**Task instructions:**
Return the lines below exactly, from the first one through the line that has "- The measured". Leave out everything after it.
=-=-=
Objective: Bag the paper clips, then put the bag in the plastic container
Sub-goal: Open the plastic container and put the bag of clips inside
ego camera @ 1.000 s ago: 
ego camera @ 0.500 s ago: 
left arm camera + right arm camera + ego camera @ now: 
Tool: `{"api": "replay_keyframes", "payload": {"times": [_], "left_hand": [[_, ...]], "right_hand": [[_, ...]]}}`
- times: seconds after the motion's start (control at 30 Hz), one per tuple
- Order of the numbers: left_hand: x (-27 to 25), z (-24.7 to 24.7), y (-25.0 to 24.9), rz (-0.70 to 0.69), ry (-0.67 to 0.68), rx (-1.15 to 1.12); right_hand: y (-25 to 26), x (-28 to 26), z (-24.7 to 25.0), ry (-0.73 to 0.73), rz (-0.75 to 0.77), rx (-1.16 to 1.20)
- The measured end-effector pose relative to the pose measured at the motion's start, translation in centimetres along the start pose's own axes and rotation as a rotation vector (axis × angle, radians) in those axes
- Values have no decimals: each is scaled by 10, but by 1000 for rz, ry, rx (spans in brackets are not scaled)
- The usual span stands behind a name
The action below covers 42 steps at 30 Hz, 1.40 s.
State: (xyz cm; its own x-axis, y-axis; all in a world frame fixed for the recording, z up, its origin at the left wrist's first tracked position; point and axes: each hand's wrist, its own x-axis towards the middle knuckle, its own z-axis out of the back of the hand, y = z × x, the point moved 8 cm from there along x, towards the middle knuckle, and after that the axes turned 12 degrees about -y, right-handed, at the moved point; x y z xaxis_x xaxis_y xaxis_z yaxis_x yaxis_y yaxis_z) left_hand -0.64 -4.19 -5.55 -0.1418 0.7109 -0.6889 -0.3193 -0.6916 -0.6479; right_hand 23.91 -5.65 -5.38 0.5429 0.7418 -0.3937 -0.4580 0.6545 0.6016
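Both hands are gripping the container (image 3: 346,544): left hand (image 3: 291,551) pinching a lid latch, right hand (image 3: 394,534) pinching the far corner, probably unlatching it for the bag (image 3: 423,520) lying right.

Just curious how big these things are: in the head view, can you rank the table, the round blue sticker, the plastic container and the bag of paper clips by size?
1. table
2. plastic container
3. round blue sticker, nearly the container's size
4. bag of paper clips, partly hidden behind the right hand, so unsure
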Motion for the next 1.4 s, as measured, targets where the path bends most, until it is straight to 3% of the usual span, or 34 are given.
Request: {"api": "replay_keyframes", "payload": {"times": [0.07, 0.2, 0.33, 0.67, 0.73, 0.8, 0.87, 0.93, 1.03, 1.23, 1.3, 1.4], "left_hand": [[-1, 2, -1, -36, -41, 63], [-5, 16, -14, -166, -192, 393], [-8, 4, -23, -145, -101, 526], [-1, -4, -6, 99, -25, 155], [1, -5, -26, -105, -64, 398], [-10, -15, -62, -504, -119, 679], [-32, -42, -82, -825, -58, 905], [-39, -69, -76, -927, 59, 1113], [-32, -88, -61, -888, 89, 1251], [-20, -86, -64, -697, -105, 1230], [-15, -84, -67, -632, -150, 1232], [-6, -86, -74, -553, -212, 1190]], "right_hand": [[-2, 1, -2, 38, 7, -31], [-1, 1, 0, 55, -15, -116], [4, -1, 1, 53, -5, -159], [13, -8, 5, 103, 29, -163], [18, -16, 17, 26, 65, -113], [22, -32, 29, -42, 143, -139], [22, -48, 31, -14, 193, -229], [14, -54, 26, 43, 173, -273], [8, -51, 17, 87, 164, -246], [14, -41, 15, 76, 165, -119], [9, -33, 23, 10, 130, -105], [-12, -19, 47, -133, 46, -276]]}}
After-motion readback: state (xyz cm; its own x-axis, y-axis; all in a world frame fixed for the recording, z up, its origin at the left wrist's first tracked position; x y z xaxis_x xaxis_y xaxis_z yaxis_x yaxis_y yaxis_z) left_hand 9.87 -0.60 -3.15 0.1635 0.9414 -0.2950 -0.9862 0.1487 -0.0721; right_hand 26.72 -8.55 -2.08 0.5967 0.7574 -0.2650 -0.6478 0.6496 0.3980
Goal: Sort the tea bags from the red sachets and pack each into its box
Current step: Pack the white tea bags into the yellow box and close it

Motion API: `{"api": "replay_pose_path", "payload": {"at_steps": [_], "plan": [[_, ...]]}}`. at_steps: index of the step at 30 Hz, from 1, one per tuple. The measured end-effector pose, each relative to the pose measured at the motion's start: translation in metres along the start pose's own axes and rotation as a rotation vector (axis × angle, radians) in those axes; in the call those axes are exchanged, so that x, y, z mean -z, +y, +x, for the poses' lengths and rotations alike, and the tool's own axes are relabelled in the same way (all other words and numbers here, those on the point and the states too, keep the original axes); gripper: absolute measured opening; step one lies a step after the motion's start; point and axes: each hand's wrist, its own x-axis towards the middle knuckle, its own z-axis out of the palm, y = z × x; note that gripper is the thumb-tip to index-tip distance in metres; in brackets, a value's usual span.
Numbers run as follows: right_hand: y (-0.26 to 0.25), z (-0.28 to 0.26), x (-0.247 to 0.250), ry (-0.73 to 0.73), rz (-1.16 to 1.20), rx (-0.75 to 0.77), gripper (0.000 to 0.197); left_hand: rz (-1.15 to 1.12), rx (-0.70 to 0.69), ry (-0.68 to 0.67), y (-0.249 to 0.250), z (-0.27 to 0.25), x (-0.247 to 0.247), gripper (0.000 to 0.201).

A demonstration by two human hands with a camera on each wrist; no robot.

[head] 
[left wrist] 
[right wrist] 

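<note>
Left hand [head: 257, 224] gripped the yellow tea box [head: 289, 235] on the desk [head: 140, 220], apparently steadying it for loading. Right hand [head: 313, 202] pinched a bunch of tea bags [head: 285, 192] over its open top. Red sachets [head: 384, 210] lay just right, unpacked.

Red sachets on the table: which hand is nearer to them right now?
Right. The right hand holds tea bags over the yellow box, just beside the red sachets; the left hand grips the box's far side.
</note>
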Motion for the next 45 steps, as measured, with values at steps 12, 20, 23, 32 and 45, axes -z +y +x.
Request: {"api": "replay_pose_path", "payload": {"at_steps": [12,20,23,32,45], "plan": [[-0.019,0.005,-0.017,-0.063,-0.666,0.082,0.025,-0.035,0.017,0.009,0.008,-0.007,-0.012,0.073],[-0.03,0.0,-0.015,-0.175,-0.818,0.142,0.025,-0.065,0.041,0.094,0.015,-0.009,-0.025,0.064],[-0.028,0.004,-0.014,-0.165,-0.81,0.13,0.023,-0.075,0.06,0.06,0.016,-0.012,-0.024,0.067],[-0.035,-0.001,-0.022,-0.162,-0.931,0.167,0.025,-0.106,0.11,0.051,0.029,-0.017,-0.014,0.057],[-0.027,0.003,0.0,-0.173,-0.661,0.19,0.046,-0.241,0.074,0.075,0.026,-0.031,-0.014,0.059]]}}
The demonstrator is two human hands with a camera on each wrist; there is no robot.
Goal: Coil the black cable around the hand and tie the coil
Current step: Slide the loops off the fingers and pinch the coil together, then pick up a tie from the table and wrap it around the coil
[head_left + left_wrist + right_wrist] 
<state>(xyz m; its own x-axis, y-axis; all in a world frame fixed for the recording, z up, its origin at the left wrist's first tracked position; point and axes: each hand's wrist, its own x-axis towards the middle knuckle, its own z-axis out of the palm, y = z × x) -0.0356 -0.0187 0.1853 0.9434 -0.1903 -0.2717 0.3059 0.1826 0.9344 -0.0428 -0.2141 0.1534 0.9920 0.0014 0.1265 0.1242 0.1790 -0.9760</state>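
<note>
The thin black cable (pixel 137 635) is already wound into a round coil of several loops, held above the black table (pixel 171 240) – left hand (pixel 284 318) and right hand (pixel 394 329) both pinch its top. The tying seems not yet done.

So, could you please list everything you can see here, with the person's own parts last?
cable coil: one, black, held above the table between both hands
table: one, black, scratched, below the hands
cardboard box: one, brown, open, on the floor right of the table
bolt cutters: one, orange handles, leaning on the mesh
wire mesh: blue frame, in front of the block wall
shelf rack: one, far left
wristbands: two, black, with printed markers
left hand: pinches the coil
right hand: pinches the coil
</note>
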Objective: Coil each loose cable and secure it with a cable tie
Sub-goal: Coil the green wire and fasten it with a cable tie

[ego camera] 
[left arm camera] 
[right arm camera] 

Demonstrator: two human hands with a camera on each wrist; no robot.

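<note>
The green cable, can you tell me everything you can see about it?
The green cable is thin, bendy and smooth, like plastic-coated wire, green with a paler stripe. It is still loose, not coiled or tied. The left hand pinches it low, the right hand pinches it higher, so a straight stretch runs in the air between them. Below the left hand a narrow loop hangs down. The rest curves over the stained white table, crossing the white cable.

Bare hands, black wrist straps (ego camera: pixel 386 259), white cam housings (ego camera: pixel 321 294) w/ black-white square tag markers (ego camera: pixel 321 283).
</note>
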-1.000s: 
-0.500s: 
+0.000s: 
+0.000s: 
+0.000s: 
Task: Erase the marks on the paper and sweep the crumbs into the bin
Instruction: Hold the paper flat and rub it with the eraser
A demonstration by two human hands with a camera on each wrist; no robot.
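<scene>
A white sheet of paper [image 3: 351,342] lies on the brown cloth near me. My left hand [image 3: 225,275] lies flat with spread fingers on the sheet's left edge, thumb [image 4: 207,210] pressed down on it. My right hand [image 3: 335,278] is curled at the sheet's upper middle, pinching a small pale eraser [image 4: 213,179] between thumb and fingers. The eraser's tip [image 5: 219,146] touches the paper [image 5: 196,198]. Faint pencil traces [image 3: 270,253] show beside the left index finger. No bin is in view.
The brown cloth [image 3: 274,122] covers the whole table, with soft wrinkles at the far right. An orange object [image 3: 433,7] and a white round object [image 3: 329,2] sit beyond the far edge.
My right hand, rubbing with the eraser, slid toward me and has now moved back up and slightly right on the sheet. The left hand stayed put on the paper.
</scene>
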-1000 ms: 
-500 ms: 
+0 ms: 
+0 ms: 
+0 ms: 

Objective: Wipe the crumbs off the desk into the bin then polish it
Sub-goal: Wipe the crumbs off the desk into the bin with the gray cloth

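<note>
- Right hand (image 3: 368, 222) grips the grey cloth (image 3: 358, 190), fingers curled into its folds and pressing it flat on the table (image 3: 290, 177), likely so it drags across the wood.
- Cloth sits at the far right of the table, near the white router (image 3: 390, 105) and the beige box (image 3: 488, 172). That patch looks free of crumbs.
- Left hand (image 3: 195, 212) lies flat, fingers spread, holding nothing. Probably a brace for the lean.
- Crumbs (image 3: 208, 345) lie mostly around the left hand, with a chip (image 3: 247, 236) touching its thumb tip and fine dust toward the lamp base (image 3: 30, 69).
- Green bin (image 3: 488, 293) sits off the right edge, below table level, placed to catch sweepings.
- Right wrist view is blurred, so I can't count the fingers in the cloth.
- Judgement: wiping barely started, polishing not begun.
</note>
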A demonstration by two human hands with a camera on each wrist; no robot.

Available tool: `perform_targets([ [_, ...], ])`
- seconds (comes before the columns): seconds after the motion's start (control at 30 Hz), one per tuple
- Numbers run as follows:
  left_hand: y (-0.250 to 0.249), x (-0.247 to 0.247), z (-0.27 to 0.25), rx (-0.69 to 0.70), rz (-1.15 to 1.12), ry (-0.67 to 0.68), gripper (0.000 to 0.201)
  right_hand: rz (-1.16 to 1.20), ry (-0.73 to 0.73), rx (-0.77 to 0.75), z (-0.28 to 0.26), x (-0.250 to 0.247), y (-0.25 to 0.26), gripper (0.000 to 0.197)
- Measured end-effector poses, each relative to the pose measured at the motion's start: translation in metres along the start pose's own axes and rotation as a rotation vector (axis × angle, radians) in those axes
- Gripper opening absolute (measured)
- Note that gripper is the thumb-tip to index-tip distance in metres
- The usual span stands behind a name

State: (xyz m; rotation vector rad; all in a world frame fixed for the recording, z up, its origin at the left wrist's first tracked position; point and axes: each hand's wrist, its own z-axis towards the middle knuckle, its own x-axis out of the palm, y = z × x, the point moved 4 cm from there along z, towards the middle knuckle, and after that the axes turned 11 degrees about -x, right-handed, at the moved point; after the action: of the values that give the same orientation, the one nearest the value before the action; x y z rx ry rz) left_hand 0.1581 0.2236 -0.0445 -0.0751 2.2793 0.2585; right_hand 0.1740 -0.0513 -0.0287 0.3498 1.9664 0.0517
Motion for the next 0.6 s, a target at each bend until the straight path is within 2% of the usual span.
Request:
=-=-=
**Result for this exercise:**
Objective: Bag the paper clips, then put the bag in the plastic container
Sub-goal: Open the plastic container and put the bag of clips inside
ego camera @ 1.000 s ago: 
ego camera @ 0.500 s ago: 
left arm camera + right arm camera + ego camera @ now: 
Tool: `{"api": "replay_keyframes", "payload": {"times": [_], "left_hand": [[_, ...]], "right_hand": [[_, ...]]}}`
- times: seconds after the motion's start (control at 30 Hz), one per tuple
- Order of the numbers: left_hand: x (-27 to 25), z (-24.7 to 24.7), y (-25.0 to 24.9), rz (-0.70 to 0.69), ry (-0.67 to 0.68), rx (-1.15 to 1.12); right_hand: y (-25 to 26), x (-28 to 26), z (-24.7 to 25.0), ry (-0.73 to 0.73), rz (-0.75 to 0.77), rx (-1.16 to 1.20)
- The measured end-effector pose relative to the pose measured at the motion's start, translation in centimetres along the start pose's own axes and rotation as a rotation vector (axis × angle, radians) in those axes

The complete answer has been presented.